Records from a collection:
★ ★ ★ ★ ★ ★ ★

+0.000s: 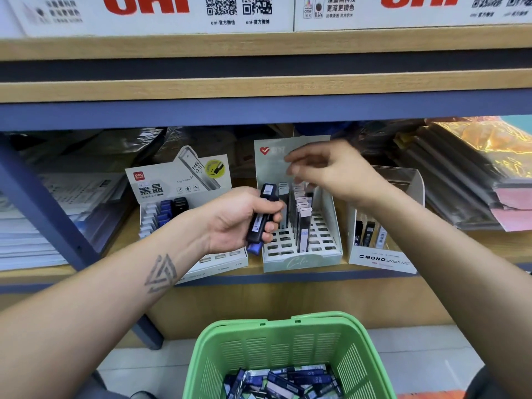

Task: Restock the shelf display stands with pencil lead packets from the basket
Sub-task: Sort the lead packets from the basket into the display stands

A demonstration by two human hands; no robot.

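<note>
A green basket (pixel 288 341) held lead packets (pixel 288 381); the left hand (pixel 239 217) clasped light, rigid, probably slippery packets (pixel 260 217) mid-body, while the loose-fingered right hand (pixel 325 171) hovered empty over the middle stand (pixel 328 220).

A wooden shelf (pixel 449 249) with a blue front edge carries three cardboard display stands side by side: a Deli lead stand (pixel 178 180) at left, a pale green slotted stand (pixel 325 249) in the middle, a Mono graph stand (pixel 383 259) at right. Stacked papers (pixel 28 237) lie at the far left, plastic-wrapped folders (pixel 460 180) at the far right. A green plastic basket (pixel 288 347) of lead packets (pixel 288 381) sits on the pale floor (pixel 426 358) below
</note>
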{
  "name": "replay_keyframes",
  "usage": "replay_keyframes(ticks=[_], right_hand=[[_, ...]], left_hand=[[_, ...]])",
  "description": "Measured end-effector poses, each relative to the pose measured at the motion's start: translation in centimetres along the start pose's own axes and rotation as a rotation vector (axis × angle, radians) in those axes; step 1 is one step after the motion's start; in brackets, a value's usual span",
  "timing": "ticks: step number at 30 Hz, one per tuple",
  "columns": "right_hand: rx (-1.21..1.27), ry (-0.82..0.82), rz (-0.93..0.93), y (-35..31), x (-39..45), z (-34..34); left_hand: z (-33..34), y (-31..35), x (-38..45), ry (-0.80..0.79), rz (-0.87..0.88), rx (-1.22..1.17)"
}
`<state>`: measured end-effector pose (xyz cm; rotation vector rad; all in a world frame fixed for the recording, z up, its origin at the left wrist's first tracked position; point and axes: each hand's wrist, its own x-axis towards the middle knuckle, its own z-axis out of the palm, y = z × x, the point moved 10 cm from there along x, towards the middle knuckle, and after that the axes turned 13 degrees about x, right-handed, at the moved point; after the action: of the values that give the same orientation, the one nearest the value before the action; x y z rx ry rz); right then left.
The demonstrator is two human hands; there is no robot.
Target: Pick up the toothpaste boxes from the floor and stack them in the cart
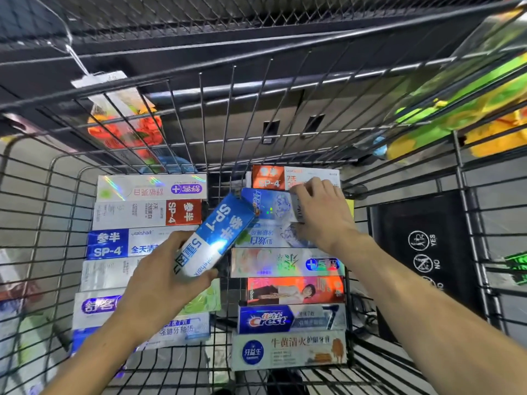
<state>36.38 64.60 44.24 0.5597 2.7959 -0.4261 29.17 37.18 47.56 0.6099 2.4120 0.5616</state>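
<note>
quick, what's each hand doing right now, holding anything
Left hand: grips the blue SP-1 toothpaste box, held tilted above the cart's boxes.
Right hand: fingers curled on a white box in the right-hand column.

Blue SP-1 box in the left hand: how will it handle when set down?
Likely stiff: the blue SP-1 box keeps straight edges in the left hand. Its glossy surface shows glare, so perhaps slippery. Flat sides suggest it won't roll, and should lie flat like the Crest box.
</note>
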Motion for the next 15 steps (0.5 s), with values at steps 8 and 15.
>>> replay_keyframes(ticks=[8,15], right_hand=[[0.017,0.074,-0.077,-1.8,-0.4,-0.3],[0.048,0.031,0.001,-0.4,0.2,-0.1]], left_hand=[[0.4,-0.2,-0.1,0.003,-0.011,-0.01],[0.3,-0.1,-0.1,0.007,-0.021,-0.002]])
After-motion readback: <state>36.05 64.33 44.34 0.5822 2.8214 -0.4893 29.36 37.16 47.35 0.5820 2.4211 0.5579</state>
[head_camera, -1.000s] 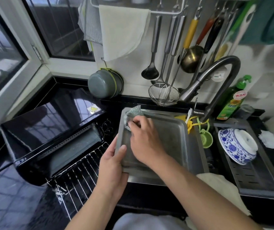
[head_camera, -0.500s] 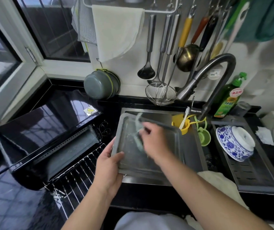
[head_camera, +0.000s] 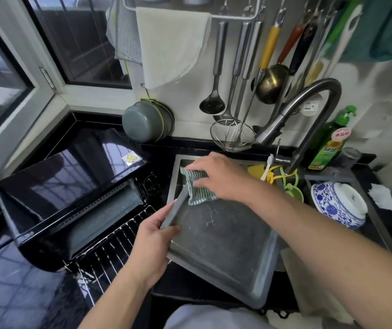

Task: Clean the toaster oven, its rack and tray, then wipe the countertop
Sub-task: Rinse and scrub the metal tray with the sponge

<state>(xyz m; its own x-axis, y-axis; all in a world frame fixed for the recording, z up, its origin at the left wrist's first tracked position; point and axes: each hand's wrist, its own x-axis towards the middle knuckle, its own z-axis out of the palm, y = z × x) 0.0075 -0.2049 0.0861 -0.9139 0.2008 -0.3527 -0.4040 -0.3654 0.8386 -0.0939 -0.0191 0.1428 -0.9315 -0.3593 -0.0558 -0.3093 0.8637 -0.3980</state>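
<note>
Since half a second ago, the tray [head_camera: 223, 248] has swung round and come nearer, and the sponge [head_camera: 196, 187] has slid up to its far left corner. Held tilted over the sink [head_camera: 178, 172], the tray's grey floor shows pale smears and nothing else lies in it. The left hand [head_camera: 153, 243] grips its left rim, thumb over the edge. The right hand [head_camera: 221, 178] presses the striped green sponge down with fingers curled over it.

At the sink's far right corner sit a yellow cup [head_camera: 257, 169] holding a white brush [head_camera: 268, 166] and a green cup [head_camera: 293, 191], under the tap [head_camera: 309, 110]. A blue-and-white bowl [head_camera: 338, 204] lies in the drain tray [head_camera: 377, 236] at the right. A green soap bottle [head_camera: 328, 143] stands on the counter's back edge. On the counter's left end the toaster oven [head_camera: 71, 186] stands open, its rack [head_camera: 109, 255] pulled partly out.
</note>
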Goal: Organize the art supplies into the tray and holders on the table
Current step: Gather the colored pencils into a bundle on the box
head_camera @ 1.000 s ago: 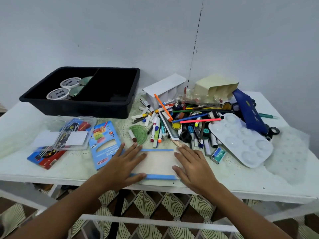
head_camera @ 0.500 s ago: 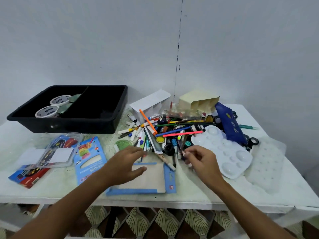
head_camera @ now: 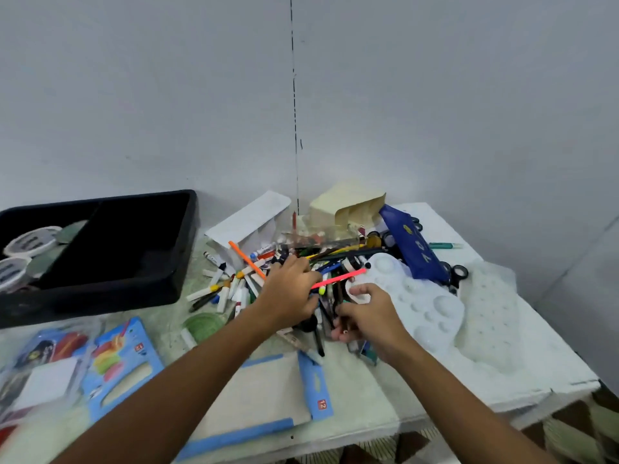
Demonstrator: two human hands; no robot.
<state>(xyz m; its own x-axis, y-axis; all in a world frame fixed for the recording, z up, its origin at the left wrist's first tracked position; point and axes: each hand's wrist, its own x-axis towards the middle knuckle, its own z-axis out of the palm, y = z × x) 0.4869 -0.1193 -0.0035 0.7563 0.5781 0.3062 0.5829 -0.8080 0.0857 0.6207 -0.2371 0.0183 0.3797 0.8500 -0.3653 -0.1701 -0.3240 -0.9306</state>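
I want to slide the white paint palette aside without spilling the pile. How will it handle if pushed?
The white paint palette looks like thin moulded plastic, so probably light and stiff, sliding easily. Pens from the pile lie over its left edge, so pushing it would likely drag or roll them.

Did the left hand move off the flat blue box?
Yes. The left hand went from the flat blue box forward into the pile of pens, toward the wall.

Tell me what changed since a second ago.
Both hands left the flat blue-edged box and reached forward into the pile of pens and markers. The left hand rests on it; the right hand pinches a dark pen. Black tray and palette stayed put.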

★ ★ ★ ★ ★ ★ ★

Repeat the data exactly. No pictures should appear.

+0.000s: 

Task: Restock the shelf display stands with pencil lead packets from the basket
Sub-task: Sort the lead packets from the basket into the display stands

A demonstration by two human hands; no robot.

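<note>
A green basket (pixel 288 341) held lead packets (pixel 288 381); the left hand (pixel 239 217) clasped light, rigid, probably slippery packets (pixel 260 217) mid-body, while the loose-fingered right hand (pixel 325 171) hovered empty over the middle stand (pixel 328 220).

A wooden shelf (pixel 449 249) with a blue front edge carries three cardboard display stands side by side: a Deli lead stand (pixel 178 180) at left, a pale green slotted stand (pixel 325 249) in the middle, a Mono graph stand (pixel 383 259) at right. Stacked papers (pixel 28 237) lie at the far left, plastic-wrapped folders (pixel 460 180) at the far right. A green plastic basket (pixel 288 347) of lead packets (pixel 288 381) sits on the pale floor (pixel 426 358) below
</note>
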{
  "name": "replay_keyframes",
  "usage": "replay_keyframes(ticks=[_], right_hand=[[_, ...]], left_hand=[[_, ...]])",
  "description": "Measured end-effector poses, each relative to the pose measured at the motion's start: translation in centimetres along the start pose's own axes and rotation as a rotation vector (axis × angle, radians) in those axes; step 1 is one step after the motion's start; in brackets, a value's usual span",
  "timing": "ticks: step number at 30 Hz, one per tuple",
  "columns": "right_hand: rx (-1.21..1.27), ry (-0.82..0.82), rz (-0.93..0.93), y (-35..31), x (-39..45), z (-34..34); left_hand: z (-33..34), y (-31..35), x (-38..45), ry (-0.80..0.79), rz (-0.87..0.88), rx (-1.22..1.17)"
}
`<state>`: measured end-effector pose (xyz cm; rotation vector rad; all in a world frame fixed for the recording, z up, its origin at the left wrist's first tracked position; point and axes: each hand's wrist, its own x-axis towards the middle knuckle, its own z-axis out of the palm, y = z × x, the point moved 10 cm from there along x, towards the middle knuckle, and after that the axes turned 13 degrees about x, right-handed, at the moved point; after the action: of the values that give the same orientation, the one nearest the value before the action; x y z rx ry rz); right then left.
The demonstrator is two human hands; there is no robot.
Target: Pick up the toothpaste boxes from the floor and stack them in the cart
<state>36.38 64.60 44.24 0.5597 2.7959 -0.4261 29.17 37.18 47.56 0.6099 2.4120 0.5616</state>
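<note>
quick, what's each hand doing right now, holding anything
Left hand: grips the blue SP-1 toothpaste box, held tilted above the cart's boxes.
Right hand: fingers curled on a white box in the right-hand column.

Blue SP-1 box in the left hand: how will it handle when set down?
Likely stiff: the blue SP-1 box keeps straight edges in the left hand. Its glossy surface shows glare, so perhaps slippery. Flat sides suggest it won't roll, and should lie flat like the Crest box.
</note>
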Motion for the next 15 steps (0.5 s), with values at steps 8 and 15.
>>> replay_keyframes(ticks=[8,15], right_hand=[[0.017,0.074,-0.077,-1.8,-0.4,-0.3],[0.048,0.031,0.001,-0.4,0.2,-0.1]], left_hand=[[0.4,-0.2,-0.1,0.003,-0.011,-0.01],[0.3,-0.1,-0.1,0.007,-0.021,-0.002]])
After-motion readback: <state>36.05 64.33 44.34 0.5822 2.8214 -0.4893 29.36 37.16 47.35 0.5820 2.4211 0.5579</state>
[head_camera, -1.000s] 
[head_camera, -0.500s] 
[head_camera, +0.000s] 

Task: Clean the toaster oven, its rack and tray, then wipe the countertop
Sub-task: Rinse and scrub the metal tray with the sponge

<state>(xyz m; its own x-axis, y-axis; all in a world frame fixed for the recording, z up, its origin at the left wrist's first tracked position; point and axes: each hand's wrist, its own x-axis towards the middle knuckle, its own z-axis out of the palm, y = z × x) 0.0075 -0.2049 0.0861 -0.9139 0.2008 -0.3527 -0.4040 -0.3654 0.8386 -0.0939 -0.0191 0.1428 -0.9315 -0.3593 -0.0558 -0.3093 0.8637 -0.3980</state>
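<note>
Since half a second ago, the tray [head_camera: 223, 248] has swung round and come nearer, and the sponge [head_camera: 196, 187] has slid up to its far left corner. Held tilted over the sink [head_camera: 178, 172], the tray's grey floor shows pale smears and nothing else lies in it. The left hand [head_camera: 153, 243] grips its left rim, thumb over the edge. The right hand [head_camera: 221, 178] presses the striped green sponge down with fingers curled over it.

At the sink's far right corner sit a yellow cup [head_camera: 257, 169] holding a white brush [head_camera: 268, 166] and a green cup [head_camera: 293, 191], under the tap [head_camera: 309, 110]. A blue-and-white bowl [head_camera: 338, 204] lies in the drain tray [head_camera: 377, 236] at the right. A green soap bottle [head_camera: 328, 143] stands on the counter's back edge. On the counter's left end the toaster oven [head_camera: 71, 186] stands open, its rack [head_camera: 109, 255] pulled partly out.
</note>
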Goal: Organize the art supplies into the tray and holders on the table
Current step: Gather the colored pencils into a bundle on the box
head_camera @ 1.000 s ago: 
head_camera @ 0.500 s ago: 
head_camera @ now: 
Demonstrator: two human hands; no robot.
<state>(xyz m; its own x-axis, y-axis; all in a world frame fixed for the recording, z up, its origin at the left wrist's first tracked position; point and axes: each hand's wrist, its own x-axis towards the middle knuckle, its own z-axis out of the palm, y = z × x) 0.4869 -0.1193 -0.0035 0.7563 0.5781 0.3062 0.5829 -0.8080 0.0857 0.6207 -0.2371 0.0183 0.3797 0.8500 -0.3653 -0.1701 -0.3240 -0.9306</state>
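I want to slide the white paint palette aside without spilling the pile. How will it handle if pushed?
The white paint palette looks like thin moulded plastic, so probably light and stiff, sliding easily. Pens from the pile lie over its left edge, so pushing it would likely drag or roll them.

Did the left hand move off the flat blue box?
Yes. The left hand went from the flat blue box forward into the pile of pens, toward the wall.

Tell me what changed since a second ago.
Both hands left the flat blue-edged box and reached forward into the pile of pens and markers. The left hand rests on it; the right hand pinches a dark pen. Black tray and palette stayed put.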

No further output is expected here.